=== MATERIAL FOR THIS EXERCISE ===
============

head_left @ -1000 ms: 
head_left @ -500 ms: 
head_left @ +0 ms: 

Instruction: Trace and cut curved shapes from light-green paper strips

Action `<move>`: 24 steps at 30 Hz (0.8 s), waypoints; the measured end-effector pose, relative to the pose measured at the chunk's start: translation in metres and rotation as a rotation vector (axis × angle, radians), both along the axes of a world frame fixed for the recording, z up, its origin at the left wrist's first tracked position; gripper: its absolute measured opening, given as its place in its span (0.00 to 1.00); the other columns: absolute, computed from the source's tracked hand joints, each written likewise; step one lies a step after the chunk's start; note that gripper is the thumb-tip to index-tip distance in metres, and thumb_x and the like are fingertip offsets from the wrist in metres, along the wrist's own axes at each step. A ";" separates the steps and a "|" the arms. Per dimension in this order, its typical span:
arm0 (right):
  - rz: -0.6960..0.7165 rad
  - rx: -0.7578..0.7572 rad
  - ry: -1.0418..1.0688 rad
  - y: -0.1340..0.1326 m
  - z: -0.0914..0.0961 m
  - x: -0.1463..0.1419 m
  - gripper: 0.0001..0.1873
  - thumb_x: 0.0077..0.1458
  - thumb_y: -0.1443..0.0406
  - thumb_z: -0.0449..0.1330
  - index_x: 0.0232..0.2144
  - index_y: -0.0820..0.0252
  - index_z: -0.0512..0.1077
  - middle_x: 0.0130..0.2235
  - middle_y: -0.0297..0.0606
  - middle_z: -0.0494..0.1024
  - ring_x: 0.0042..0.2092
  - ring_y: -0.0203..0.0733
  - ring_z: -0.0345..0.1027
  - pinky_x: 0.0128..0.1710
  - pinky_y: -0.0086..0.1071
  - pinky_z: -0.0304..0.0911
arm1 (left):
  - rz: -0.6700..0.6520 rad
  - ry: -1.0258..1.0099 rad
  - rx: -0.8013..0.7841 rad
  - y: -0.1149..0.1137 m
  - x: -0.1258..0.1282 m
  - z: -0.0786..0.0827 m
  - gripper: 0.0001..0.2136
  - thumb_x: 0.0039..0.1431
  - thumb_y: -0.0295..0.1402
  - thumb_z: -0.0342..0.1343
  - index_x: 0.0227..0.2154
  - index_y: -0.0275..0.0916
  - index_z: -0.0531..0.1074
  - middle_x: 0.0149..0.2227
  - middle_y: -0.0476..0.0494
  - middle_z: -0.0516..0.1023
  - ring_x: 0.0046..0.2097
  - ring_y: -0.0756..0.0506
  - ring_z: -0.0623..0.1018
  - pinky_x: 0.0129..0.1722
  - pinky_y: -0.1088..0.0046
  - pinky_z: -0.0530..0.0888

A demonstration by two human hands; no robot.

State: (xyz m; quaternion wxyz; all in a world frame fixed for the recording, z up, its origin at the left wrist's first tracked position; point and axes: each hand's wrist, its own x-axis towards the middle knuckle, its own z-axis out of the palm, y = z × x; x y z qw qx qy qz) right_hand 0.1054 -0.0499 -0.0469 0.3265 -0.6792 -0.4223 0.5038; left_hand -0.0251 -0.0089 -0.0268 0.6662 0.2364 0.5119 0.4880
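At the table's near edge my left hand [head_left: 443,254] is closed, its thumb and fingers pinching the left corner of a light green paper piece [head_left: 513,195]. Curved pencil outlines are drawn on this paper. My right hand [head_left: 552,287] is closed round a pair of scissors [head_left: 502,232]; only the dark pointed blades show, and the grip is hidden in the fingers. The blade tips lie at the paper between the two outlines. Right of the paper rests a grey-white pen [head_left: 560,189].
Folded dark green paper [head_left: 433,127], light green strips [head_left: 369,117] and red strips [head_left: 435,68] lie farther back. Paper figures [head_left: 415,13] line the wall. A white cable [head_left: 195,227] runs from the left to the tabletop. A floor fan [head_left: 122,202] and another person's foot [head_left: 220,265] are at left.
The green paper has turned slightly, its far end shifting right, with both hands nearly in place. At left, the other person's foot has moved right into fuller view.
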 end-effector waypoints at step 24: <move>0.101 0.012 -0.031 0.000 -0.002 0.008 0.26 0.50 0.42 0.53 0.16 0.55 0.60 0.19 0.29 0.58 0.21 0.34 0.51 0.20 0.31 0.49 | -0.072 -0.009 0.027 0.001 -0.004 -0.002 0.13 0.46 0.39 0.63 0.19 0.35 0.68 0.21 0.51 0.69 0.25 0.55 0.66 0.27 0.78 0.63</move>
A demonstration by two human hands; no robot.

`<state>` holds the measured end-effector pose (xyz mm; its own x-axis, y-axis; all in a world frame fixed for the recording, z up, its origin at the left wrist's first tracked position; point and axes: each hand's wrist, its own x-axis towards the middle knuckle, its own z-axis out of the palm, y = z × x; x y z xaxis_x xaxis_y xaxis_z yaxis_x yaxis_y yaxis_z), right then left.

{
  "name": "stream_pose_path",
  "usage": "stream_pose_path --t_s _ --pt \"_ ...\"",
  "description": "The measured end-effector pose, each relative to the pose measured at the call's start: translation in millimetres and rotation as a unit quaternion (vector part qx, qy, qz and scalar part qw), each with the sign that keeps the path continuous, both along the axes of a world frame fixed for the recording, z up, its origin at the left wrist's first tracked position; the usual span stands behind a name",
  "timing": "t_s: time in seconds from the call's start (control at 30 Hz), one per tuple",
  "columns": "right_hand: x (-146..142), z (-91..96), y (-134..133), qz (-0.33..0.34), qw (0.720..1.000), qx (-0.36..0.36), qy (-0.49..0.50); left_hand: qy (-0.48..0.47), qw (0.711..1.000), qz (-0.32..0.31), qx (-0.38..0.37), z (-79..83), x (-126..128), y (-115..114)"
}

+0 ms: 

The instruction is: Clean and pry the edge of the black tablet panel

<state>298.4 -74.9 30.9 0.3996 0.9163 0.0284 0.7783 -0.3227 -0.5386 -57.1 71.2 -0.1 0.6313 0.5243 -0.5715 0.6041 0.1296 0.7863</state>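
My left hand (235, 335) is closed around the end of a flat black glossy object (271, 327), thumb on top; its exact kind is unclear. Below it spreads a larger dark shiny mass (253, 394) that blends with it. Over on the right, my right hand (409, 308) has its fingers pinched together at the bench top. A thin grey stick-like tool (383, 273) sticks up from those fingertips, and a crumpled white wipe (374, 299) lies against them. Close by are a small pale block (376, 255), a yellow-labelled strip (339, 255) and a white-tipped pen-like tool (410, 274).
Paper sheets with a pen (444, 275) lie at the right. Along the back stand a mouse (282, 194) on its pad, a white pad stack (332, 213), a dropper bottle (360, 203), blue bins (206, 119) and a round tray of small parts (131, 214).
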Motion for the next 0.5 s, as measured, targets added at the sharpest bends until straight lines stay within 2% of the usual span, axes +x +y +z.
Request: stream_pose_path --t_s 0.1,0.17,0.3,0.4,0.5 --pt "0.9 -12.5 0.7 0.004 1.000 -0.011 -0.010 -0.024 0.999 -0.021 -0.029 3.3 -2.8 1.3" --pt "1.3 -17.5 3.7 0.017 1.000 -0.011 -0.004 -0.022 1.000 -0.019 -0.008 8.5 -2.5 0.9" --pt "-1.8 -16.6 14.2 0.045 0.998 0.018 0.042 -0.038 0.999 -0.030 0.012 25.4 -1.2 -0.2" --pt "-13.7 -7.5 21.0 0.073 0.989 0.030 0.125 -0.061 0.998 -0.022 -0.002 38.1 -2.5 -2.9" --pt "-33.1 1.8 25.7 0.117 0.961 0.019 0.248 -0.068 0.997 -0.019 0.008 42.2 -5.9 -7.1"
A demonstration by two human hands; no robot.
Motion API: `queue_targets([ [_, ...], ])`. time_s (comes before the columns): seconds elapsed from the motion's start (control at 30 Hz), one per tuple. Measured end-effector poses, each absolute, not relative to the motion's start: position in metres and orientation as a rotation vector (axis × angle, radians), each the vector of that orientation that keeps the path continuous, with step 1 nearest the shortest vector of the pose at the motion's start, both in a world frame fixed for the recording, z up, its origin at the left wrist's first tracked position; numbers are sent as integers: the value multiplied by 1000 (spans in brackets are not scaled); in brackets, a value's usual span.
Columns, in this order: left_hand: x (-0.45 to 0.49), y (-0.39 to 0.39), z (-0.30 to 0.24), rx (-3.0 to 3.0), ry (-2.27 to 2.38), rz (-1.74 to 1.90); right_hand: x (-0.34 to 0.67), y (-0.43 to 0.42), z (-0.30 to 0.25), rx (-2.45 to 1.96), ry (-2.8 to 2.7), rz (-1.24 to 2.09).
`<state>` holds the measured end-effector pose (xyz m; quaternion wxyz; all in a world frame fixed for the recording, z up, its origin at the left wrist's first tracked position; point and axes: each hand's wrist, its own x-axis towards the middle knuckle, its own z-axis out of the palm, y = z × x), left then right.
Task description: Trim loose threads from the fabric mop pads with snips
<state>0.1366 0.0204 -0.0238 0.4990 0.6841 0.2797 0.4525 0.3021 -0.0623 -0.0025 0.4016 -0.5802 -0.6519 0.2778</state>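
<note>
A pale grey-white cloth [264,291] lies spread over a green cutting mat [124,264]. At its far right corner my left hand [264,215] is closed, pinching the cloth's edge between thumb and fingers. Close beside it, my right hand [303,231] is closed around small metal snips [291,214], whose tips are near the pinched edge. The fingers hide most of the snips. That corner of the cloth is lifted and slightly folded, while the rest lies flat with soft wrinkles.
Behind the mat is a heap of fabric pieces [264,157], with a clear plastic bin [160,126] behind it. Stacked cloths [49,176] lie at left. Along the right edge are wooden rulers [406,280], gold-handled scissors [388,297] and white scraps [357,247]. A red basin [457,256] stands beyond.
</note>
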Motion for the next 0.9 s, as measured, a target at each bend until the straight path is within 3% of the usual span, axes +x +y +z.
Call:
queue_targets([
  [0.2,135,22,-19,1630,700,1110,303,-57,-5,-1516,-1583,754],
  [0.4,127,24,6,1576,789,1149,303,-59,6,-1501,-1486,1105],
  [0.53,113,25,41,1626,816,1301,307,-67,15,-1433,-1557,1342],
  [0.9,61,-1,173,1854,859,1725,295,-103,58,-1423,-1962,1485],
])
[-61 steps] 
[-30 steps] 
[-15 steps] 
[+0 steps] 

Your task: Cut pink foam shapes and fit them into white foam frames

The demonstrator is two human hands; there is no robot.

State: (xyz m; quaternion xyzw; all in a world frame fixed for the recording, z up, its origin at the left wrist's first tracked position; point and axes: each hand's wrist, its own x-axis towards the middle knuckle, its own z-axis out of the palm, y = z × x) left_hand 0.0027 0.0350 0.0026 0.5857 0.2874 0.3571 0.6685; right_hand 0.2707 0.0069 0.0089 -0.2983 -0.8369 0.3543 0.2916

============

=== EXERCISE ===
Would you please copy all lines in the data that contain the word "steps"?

=== SOLVED EXERCISE ===
Action `<move>`: 24 steps at 30 Hz (0.8 s), waypoints; the measured end-effector pose, relative to the pose measured at the chunk's start: translation in metres and rotation as a rotation vector (axis × angle, radians), both along the axes of a world frame fixed for the recording, z up, its origin at the left wrist's first tracked position; gripper: its absolute measured opening, given as its place in its span (0.00 to 1.00); the other columns: absolute, computed from the source's tracked hand joints, each written likewise; step one lies a step after the chunk's start; note that gripper is the thumb-tip to index-tip distance in metres, and thumb_x and the like are fingertip offsets from the wrist in metres, along the wrist's own axes at each step. A ";" separates the steps and a "|" the arms. Per dimension in this order, its typical span:
[-61 steps] 
[-30 steps] 
[-15 steps] 
[+0 steps] 

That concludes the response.